Эти вопли титанов, их боль, их усилья,

Богохульства, проклятья, восторги, мольбы –

Дивный опиум духа, дарящий нам крылья,

Перекличка сердец в лабиринтах судьбы.

 

То пароль, повторяемый цепью дозорных,

То приказ по шеренгам безвестных бойцов,

То сигнальные вспышки на крепостях горных,

Маяки для застигнутых бурей пловцов.

 

Ещё сильней этот мотив звучит в стихотворениях из цикла «Бунт». Бодлер обращает против Бога такие гневные филиппики, равных которым по силе и страстности немного найдётся во всей богоборческой поэзии человечества:

 

А Бог? Не сердится, что гул богохулений

В благую высь летит из наших грешных стран?

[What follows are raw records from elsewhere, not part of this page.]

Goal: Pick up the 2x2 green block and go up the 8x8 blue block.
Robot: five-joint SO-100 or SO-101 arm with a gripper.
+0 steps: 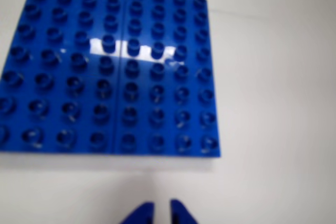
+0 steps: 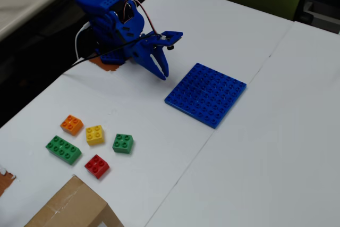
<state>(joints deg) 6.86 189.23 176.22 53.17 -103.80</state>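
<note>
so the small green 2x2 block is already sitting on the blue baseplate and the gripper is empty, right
Not quite. The gripper is empty, but the 2x2 green block is not on the 8x8 blue block. The fixed view shows it still on the white table, beside the yellow brick and red brick. The wrist view shows the baseplate's studs bare.

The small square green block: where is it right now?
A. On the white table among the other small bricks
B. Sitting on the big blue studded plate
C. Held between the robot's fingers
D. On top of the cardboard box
A. In the fixed view the 2x2 green block lies on the white table beside the yellow brick and red brick, while the 8x8 blue block is bare and the gripper holds nothing.
</note>
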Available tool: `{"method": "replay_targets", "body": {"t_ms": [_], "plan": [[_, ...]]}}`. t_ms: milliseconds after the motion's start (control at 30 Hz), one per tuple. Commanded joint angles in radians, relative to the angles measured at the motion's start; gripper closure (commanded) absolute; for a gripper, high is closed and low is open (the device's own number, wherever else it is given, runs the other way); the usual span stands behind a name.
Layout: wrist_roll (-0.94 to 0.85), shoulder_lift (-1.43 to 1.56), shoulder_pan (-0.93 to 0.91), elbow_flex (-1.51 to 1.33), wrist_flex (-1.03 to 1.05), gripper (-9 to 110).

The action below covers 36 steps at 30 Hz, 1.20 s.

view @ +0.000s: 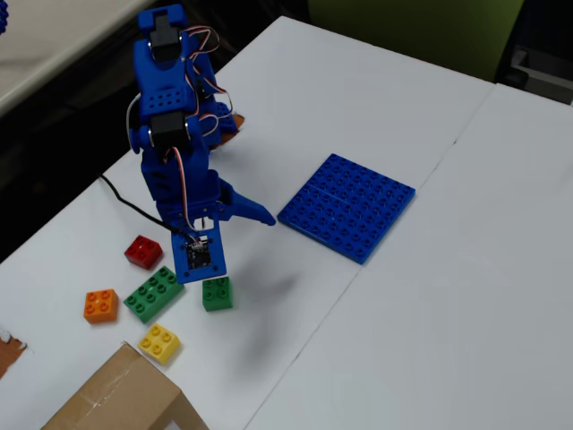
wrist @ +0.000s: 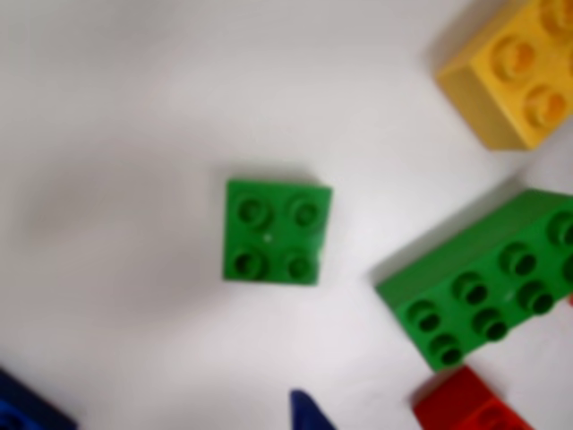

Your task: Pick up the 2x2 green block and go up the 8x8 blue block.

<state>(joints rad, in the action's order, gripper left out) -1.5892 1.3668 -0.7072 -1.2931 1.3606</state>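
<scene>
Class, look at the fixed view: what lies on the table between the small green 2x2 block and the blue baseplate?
Nothing: in the fixed view only bare white table separates the 2x2 green block from the 8x8 blue block.

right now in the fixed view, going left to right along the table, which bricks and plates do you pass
orange brick → red brick → long green brick → 2x2 green block → 8x8 blue block; the yellow brick overlaps the long green one in the order, so it is left out.

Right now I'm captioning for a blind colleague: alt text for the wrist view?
A small green 2x2 block sits alone, centred on a white table. A longer green brick lies right, a yellow brick top right, a red brick below.
</scene>
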Motion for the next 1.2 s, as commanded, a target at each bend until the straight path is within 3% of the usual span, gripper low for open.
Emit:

Он, как нажравшийся, упившийся тиран,

Равно храпит под шум проклятий и молений.

 

Для сладострастника симфоний лучше нет,

Чем стон замученных иль корчащихся в пытке,

А кровью пролитой и льющейся в избытке

Он не насытится ещё сто тысяч лет.

 

И если, дразня мещанское благополучие, Бодлер вводит в свои стихи картины ужаса и безобразия, то, бросая вызов христианскому лицемерию, он славит сатану, создавая образ неукротимого мятежника, исправляющего зло, причинённое Богом:

 

Бунтарей исповедник, отверженных друг,

Покровитель дерзающей мысли и рук,

Сатана, помоги мне в великой нужде!

 

Отчим тех невиновных, чью правду карая,

Бог-Отец и доныне их гонит из рая,

Сатана, помоги мне в великой нужде!

 

Таков мятежный Бодлер. Шатобриан, веривший в то, что зло есть «болезнь» мира, заметил как-то в этой связи, что болезнь не является естественным и постоянным состоянием души, что из неё нельзя сделать литературу. Бодлер опроверг это мнение – у него болезнь оказалась хронической и неизлечимой, он сделал её единственной темой своего творчества, единственным объектом своей беспощадной рефлексии, он сделал из неё литературу. «Я знаю, – писал Бодлер, – что я из тех, которых люди не любят, но которых они вспоминают! Высшее назначение искусства – не понравиться, но выразить гордое страдание, полноту и правду, “души отчаянный протест”».

В самом начале этой заметки о Бодлере мною было два раза выделено слово «пример». Пришло время вернуться к этому слову. В 80-х годах XIX века Поль Верлен ввёл в литературный обиход выражение «про̀клятые поэты». «Проклятыми» он назвал тогда Тристана Корбьера, Артюра Рембо, Стефана Малларме, Марселину Деборд-Вальмор, Огюста Вилье де Лиль-Адана и, разумеется, себя самого. Но первое место в этом списке, бесспорно, принадлежит Шарлю Бодлеру. Бодлер стал примером не только для «проклятых поэтов», не только для декадентов, он является примером поэта по преимуществу, он, можно сказать, образец поэта, парадигма поэта. И в этом своём качестве Бодлер многому учит. Бодлер – учитель, отец Церкви Бунта.

 

Иллюстрации:

Эмиль Деруа «Портрет Шарля Бодлера», 1844 год;

фотография Бодлера 1863 года.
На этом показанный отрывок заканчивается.